[v2] ipmr: Fix access to mfc_cache_list without lock held

[PATCH net v2] ipmr: Fix access to mfc_cache_list without lock held

Posted by Breno Leitao 1 year, 3 months ago

Accessing `mr_table->mfc_cache_list` is protected by an RCU lock. In the
following code flow, the RCU read lock is not held, causing the
following error when `RCU_PROVE` is not held. The same problem might
show up in the IPv6 code path.

	6.12.0-rc5-kbuilder-01145-gbac17284bdcb #33 Tainted: G            E    N
	-----------------------------
	net/ipv4/ipmr_base.c:313 RCU-list traversed in non-reader section!!

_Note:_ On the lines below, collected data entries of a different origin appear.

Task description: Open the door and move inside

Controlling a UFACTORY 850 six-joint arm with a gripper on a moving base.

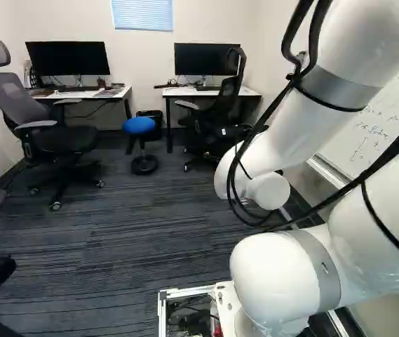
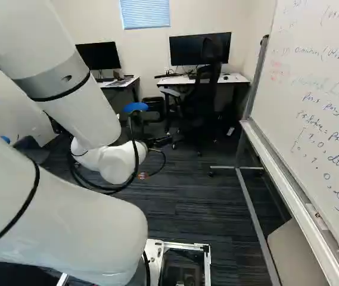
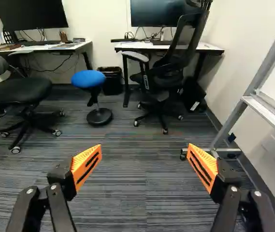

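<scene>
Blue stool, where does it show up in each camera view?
Left base view: blue stool left of the middle, on the far side.
Right base view: left of the middle, just beyond the white arm.
Wrist view: ahead of the open gripper.
Shared landmark: black bin beside it.

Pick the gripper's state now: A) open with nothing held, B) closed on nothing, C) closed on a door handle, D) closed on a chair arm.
A: the gripper has its orange pads wide apart, with only carpet showing between them.
</scene>
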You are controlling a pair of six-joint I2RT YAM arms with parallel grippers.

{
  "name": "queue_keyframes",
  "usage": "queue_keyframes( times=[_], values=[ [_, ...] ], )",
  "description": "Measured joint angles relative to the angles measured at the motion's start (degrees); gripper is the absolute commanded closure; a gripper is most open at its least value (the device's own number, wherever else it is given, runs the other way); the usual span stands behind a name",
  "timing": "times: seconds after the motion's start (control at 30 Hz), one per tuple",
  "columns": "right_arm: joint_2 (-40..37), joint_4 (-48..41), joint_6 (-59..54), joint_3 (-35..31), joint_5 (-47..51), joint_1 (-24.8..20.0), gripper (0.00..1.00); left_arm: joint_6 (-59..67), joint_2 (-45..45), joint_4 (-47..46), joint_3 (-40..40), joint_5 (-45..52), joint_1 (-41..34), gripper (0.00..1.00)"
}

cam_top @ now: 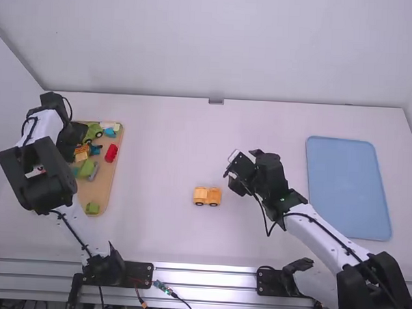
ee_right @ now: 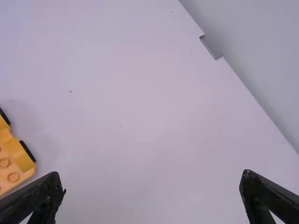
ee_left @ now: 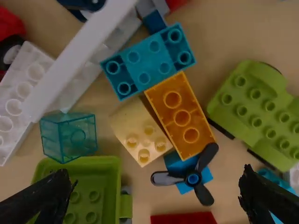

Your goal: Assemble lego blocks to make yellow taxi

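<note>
Watching the yellow car base (cam_top: 207, 195) lie left-to-right mid-table, I have my right gripper (cam_top: 235, 179) near its right end, left gripper (cam_top: 75, 139) over the crowded tray (cam_top: 107, 184) — both spread wide, empty.

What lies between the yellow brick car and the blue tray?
The right arm's black wrist is between the yellow brick car and the blue tray, as the high view shows.

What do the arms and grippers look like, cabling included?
The left arm and right arm match: white links, chunky black joints, thin black cables along the outside. Left gripper and right gripper are black, each with two tapering fingers.
</note>
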Motion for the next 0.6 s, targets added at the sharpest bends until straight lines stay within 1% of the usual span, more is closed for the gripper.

	rcu_scheduler_active = 2, debug_locks = 1
		   2 locks held by RetransmitAggre/3519:
		    #0: ffff88816188c6c0 (nlk_cb_mutex-ROUTE){+.+.}-{3:3}, at: __netlink_dump_start+0x8a/0x290
		    #1: ffffffff83fcf7a8 (rtnl_mutex){+.+.}-{3:3}, at: rtnl_dumpit+0x6b/0x90

	stack backtrace:
		    lockdep_rcu_suspicious
		    mr_table_dump
		    ipmr_rtm_dumproute
		    rtnl_dump_all
		    rtnl_dumpit
		    netlink_dump
		    __netlink_dump_start
		    rtnetlink_rcv_msg
		    netlink_rcv_skb
		    netlink_unicast
		    netlink_sendmsg

This is not a problem per see, since the RTNL lock is held here, so, it
is safe to iterate in the list without the RCU read lock, as suggested
by Eric.

To alleviate the concern, modify the code to use
list_for_each_entry_rcu() with the RTNL-held argument.

The annotation will raise an error only if RTNL or RCU read lock are
missing during iteration, signaling a legitimate problem, otherwise it
will avoid this false positive.

This will solve the IPv6 case as well, since ip6mr_rtm_dumproute() calls
this function as well.

Signed-off-by: Breno Leitao <leitao@debian.org>
---
Changes in v2:
- Instead of getting an RCU read lock, rely on rtnl mutex (Eric)
- Link to v1: https://lore.kernel.org/r/20241107-ipmr_rcu-v1-1-ad0cba8dffed@debian.org
- Still sending it against `net`, so, since this warning is annoying
---
 net/ipv4/ipmr_base.c | 3 ++-
 1 file changed, 2 insertions(+), 1 deletion(-)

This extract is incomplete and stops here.